- **How to complete this task**
This task calls for copying every line of the records that includes the word "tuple".

** Supplied records follows **

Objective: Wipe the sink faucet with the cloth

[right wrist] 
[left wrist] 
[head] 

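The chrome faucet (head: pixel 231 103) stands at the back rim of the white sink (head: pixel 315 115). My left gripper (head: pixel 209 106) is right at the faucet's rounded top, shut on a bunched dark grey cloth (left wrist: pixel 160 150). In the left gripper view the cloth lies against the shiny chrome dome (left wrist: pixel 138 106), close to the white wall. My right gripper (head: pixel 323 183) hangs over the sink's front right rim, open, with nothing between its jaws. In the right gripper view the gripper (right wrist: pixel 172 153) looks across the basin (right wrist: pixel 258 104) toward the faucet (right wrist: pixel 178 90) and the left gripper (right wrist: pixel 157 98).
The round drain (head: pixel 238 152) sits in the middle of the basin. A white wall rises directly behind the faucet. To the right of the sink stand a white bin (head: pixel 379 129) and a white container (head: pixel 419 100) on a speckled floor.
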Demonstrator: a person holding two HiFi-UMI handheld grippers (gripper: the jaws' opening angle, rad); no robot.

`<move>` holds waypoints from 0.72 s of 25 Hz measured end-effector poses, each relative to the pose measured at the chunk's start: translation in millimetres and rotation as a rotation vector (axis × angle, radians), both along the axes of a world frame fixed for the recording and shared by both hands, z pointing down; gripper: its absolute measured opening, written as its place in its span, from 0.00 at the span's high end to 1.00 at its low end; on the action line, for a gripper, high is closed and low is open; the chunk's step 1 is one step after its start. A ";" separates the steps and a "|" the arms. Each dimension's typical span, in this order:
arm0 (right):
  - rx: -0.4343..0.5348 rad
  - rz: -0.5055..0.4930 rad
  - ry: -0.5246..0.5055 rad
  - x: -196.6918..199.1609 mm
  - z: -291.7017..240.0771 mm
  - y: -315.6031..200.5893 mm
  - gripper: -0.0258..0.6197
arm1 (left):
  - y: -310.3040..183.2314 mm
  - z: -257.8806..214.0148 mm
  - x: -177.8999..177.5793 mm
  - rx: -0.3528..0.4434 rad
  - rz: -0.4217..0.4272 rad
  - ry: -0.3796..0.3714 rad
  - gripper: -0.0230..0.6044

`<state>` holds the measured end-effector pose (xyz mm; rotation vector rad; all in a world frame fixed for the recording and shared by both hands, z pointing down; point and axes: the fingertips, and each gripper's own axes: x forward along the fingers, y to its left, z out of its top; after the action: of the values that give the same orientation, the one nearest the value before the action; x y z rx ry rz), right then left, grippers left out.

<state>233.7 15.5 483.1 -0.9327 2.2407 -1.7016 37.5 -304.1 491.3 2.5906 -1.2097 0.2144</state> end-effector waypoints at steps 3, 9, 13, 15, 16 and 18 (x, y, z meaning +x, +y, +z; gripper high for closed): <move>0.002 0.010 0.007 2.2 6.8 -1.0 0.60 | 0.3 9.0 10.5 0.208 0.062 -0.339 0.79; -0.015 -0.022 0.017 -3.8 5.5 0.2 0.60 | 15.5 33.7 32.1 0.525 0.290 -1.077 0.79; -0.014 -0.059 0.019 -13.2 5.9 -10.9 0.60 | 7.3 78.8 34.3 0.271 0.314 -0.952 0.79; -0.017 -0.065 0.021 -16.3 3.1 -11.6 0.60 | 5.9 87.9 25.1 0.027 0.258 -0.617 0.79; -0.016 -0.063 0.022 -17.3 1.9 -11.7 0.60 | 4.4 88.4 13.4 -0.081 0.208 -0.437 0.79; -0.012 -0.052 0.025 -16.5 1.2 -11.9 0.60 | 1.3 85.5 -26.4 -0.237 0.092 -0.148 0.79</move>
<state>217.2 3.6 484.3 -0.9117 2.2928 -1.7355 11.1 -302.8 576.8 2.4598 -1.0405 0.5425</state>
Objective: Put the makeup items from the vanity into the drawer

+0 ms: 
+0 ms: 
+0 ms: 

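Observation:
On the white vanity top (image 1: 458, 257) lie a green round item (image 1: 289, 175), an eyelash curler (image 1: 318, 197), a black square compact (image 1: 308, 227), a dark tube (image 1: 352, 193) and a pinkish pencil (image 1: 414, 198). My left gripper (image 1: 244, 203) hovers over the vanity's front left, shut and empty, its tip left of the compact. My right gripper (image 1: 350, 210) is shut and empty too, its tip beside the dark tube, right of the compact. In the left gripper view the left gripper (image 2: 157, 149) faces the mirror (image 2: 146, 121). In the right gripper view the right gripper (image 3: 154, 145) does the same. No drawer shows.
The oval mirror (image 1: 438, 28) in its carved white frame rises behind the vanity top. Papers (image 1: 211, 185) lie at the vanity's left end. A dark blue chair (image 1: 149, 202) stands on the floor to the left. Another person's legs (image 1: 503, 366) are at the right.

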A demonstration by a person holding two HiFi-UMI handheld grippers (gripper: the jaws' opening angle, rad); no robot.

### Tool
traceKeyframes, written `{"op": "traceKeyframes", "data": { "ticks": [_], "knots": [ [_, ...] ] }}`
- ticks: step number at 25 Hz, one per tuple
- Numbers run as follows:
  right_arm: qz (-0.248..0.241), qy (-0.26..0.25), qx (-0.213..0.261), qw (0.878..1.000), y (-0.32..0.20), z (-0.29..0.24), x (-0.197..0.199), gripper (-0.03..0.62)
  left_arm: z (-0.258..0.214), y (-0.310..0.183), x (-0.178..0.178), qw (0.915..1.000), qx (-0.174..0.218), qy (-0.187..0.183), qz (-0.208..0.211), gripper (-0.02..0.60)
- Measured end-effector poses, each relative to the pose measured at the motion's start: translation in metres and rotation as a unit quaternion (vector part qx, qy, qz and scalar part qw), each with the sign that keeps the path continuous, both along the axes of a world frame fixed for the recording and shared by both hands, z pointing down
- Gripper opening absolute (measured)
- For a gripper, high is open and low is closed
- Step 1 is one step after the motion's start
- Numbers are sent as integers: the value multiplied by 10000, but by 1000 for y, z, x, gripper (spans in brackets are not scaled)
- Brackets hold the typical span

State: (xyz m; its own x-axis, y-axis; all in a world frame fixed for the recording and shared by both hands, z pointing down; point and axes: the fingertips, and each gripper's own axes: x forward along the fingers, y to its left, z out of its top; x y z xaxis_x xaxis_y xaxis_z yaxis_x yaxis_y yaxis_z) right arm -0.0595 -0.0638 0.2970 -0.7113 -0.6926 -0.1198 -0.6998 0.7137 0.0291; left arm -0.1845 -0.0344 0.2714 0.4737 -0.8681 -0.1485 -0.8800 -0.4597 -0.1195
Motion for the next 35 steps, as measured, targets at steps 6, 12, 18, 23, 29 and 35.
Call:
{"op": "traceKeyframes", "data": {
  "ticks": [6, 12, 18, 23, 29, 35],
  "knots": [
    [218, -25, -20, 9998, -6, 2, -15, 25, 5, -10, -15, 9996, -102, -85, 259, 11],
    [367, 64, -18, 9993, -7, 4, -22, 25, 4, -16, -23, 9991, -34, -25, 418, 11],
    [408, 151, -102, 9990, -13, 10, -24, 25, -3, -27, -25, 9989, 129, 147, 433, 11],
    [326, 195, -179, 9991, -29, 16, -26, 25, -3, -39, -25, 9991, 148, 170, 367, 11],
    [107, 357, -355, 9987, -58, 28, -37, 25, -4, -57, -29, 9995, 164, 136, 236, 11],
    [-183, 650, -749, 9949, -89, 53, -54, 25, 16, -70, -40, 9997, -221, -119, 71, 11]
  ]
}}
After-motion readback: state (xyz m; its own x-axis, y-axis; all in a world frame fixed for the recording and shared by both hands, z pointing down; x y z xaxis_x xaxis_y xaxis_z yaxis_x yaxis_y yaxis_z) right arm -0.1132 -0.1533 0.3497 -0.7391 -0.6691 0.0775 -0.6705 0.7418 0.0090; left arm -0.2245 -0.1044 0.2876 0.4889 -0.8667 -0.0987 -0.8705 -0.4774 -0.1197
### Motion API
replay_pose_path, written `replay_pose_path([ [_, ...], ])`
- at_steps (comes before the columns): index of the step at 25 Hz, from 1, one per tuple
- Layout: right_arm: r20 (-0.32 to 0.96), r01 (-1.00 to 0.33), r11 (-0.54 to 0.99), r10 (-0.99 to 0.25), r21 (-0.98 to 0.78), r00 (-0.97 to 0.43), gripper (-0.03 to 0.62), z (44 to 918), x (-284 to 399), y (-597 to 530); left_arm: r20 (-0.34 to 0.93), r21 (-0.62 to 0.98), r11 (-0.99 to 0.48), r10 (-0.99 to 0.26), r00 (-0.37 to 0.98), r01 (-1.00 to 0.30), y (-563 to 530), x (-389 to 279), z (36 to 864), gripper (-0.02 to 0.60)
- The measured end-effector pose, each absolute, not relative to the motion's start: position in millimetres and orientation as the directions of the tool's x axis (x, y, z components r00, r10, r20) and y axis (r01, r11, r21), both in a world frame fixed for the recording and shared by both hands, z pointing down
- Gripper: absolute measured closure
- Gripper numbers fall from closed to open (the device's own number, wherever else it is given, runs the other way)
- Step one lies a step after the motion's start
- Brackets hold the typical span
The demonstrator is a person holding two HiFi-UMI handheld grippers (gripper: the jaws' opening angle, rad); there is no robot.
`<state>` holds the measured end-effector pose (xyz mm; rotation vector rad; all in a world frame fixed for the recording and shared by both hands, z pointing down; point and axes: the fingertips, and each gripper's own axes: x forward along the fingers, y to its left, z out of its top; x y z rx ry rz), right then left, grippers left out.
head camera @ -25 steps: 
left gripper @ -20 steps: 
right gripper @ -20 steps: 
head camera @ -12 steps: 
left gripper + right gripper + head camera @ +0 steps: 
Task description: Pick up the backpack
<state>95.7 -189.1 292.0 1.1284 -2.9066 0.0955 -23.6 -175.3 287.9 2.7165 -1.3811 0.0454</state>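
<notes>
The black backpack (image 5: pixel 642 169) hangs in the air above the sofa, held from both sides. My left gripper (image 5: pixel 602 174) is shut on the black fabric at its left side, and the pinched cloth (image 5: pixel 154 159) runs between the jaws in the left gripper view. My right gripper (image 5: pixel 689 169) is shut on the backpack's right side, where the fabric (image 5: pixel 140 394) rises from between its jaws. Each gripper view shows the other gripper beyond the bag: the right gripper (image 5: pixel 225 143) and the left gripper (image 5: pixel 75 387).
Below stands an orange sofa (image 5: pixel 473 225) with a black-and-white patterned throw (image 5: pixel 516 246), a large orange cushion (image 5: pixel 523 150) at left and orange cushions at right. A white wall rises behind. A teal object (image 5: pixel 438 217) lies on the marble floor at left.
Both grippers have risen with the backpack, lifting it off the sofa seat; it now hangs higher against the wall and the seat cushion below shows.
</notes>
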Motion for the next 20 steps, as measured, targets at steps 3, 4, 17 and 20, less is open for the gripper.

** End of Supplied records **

- **Written answer**
- ticks: step number at 25 Hz, one per tuple
- at_steps (comes before the columns): index of the step at 25 Hz, from 1, one per tuple

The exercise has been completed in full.